Finally, Marx pointed out that List failed to realize that free trade and the protective tariff system are identical in essence; both are concrete manifestations of the logic of capital at different stages. List naively believed that free trade naturally represented British interests, while protective tariffs embodied German interests. In Marx's view, protective tariffs provided a weapon for the bourgeoisie to seize domestic dominance, while free trade cleared obstacles for their global expansion, with the working class always being the sacrificed party. Regarding List’s protectionist stance, Marx exposed its clear bias when he attended the Brussels Free Trade Congress in September 1847, noting that List only protected large-scale machine industry and did not defend traditional handicrafts. List intended to push for the comprehensive establishment of the capitalist mode of production by replacing manual labor with machines. However, while this system helps the development of large-scale industry at a specific historical stage, it ultimately lands the nation in a predicament—"the protective system is nothing but a means of establishing large-scale industry in any given country, that is to say, of making it dependent upon the world market, and from the moment that dependence upon the world market is established, there is already more or less dependence upon free trade." Therefore, the inevitable result of protective tariffs is to tie the nation to the chariot of capital as it expands into the world market. The "favorable" conditions brought by capital expansion will eventually be dissolved by the mechanism of competition. The positioning of workers as a "special productive force" keeps them perpetually at the bottom, crushed by the logic of capital. Thus, Marx's critique penetrated the surface of economic policy to point directly at the irreconcilable class contradictions under the capitalist system.

In the process of criticizing List’s theory of productive forces, Marx used the concept of "productive forces" many times, and thereafter gradually constructed his own landmark theory of productive forces, thereby achieving a transcendence over vulgar national economists like List. Marx's transcendence of List is reflected in two ways: on the one hand, he examined the truth of developing productive forces in backward Germany from the standpoint of the proletariat, thus moving beyond List's narrow perspective of the German bourgeoisie; on the other hand, regarding the solution, he discovered the essence of German backwardness through the internal contradictions between the productive forces and the relations of production. This allowed him to overcome List's limitations of trying to develop productive forces via protective tariffs without touching Prussian royal power.
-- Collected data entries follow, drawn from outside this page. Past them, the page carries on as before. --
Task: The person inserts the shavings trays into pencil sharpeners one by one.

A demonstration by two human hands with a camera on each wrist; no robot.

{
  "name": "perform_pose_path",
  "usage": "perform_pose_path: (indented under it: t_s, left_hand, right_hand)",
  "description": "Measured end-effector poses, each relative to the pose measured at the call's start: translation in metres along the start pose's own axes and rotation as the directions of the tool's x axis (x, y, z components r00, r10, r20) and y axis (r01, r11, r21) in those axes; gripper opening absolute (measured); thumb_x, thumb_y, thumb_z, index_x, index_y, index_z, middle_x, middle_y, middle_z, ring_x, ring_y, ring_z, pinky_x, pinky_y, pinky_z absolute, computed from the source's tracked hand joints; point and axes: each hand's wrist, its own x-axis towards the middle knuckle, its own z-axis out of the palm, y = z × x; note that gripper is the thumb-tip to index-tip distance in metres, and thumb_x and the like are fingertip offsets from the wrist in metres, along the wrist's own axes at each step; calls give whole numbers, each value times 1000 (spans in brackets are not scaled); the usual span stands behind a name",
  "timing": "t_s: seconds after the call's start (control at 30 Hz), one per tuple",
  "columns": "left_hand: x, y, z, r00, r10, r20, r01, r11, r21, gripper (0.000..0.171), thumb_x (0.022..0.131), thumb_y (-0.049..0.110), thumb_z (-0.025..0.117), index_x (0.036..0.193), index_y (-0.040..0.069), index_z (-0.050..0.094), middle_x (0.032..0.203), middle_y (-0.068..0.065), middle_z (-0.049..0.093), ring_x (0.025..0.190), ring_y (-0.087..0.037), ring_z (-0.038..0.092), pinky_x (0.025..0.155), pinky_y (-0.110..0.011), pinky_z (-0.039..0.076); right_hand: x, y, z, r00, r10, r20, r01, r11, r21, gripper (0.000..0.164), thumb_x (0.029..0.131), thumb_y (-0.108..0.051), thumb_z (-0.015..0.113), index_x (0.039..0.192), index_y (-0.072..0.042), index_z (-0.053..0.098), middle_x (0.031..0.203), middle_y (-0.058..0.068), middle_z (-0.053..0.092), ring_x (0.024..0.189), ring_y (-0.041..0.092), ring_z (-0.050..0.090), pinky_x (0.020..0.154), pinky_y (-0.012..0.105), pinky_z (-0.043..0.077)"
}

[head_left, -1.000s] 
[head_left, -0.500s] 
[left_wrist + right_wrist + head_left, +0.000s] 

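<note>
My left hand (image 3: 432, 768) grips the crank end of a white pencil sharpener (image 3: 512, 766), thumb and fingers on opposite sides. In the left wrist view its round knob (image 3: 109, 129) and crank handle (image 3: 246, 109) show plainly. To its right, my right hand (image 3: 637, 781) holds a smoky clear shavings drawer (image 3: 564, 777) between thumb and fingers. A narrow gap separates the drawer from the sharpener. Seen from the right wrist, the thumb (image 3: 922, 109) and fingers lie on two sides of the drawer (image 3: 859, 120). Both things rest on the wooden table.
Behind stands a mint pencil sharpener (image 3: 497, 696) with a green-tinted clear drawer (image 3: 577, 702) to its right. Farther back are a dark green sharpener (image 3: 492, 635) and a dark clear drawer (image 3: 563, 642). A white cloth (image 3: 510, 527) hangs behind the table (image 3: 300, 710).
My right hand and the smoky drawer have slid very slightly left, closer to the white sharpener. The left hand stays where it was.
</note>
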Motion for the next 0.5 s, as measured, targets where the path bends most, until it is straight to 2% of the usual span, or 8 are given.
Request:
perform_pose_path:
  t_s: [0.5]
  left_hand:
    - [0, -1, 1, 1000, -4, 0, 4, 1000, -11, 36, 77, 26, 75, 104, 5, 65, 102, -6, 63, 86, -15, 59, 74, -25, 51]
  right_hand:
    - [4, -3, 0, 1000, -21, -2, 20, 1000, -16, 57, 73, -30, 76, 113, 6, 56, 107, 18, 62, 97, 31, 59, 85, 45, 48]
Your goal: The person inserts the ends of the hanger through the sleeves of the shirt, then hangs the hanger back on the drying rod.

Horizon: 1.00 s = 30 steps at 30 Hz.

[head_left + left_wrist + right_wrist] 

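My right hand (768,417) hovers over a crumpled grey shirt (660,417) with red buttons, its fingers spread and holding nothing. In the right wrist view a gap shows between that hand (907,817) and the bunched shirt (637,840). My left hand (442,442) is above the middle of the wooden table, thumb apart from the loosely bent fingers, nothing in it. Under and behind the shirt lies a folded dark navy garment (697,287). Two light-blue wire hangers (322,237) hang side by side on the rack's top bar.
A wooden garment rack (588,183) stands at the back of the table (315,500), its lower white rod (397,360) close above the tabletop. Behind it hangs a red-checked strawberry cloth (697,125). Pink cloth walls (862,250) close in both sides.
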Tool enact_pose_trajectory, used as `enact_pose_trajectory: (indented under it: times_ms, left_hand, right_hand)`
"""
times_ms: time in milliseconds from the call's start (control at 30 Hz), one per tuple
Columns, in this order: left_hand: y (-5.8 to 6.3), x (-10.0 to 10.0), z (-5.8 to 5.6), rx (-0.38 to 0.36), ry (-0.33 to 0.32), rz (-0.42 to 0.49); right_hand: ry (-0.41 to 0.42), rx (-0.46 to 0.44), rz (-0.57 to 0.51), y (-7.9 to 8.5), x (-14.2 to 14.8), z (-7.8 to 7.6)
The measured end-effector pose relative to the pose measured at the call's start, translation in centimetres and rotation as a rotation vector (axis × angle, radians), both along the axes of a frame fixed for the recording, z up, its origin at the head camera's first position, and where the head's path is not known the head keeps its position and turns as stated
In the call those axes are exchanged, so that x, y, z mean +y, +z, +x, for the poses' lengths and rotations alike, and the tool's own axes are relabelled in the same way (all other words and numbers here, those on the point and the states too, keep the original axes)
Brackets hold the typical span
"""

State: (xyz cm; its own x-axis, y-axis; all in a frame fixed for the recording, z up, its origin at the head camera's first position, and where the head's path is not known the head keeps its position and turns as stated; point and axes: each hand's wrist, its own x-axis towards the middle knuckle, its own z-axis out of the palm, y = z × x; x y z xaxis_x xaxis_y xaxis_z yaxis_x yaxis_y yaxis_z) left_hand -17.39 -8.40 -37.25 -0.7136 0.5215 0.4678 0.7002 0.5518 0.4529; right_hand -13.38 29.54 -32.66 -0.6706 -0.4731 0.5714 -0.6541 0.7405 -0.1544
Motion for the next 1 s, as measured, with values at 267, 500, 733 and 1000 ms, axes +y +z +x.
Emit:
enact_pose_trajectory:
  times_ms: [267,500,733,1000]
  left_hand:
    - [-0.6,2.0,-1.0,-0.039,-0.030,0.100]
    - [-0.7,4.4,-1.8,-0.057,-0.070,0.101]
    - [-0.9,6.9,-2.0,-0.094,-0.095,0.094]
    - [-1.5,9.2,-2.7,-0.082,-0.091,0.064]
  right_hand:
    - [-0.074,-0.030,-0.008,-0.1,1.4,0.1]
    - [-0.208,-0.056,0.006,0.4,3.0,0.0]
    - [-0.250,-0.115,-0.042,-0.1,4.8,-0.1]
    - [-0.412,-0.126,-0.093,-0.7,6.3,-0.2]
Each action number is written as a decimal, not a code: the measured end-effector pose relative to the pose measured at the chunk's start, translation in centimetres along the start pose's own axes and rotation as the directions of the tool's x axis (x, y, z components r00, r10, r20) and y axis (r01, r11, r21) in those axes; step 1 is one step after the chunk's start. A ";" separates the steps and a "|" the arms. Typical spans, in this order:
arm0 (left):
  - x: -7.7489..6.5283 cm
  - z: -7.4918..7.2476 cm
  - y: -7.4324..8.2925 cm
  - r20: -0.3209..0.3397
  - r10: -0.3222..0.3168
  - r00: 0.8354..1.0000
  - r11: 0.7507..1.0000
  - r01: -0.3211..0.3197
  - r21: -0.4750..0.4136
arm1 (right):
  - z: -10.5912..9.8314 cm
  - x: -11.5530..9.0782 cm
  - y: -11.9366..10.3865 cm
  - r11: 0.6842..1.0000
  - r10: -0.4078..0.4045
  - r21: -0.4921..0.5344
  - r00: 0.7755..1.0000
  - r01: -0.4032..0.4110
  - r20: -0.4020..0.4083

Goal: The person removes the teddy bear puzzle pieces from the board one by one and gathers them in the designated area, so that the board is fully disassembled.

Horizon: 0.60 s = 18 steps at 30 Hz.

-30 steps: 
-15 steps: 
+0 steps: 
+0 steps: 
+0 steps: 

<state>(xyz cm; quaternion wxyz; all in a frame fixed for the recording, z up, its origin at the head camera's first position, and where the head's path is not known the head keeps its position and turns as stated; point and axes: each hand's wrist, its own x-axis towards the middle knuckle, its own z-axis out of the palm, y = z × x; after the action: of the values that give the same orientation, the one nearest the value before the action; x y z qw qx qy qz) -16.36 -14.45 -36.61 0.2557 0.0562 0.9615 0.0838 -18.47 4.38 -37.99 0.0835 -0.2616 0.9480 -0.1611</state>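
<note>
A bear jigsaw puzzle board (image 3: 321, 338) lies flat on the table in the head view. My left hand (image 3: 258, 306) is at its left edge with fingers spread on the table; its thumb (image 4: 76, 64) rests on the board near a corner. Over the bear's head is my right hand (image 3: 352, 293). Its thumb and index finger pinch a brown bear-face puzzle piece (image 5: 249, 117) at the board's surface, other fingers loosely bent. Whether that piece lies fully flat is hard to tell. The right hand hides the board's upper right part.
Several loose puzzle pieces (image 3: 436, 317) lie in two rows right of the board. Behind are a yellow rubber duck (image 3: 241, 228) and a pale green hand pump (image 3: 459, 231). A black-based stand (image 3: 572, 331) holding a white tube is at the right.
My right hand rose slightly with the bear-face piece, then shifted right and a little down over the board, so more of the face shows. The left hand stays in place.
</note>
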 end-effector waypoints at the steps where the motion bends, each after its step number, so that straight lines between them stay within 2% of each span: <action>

As is well known, the theory of productive forces occupies a core position in the entire theoretical system of historical materialism. Almost all of Marx's major innovative ideas can be traced back to his theory of productive forces. Overall, Marx’s theory can be understood from both micro and macro levels: at the micro level, starting from political economy, Marx systematically analyzed the elements, dynamics, and structure of productive forces, providing a mature theoretical tool for dissecting capitalist productive forces; at the macro level, standing on the position of the historical materialist outlook [4], Marx revealed the scientific laws governing the contradictory movement between the productive forces and the relations of production, pointing out that productive forces are the decisive power in the development of human society. It is in this sense that we say Marx's theory of productive forces provides scientific guidance for how late-developing countries should develop their productive forces.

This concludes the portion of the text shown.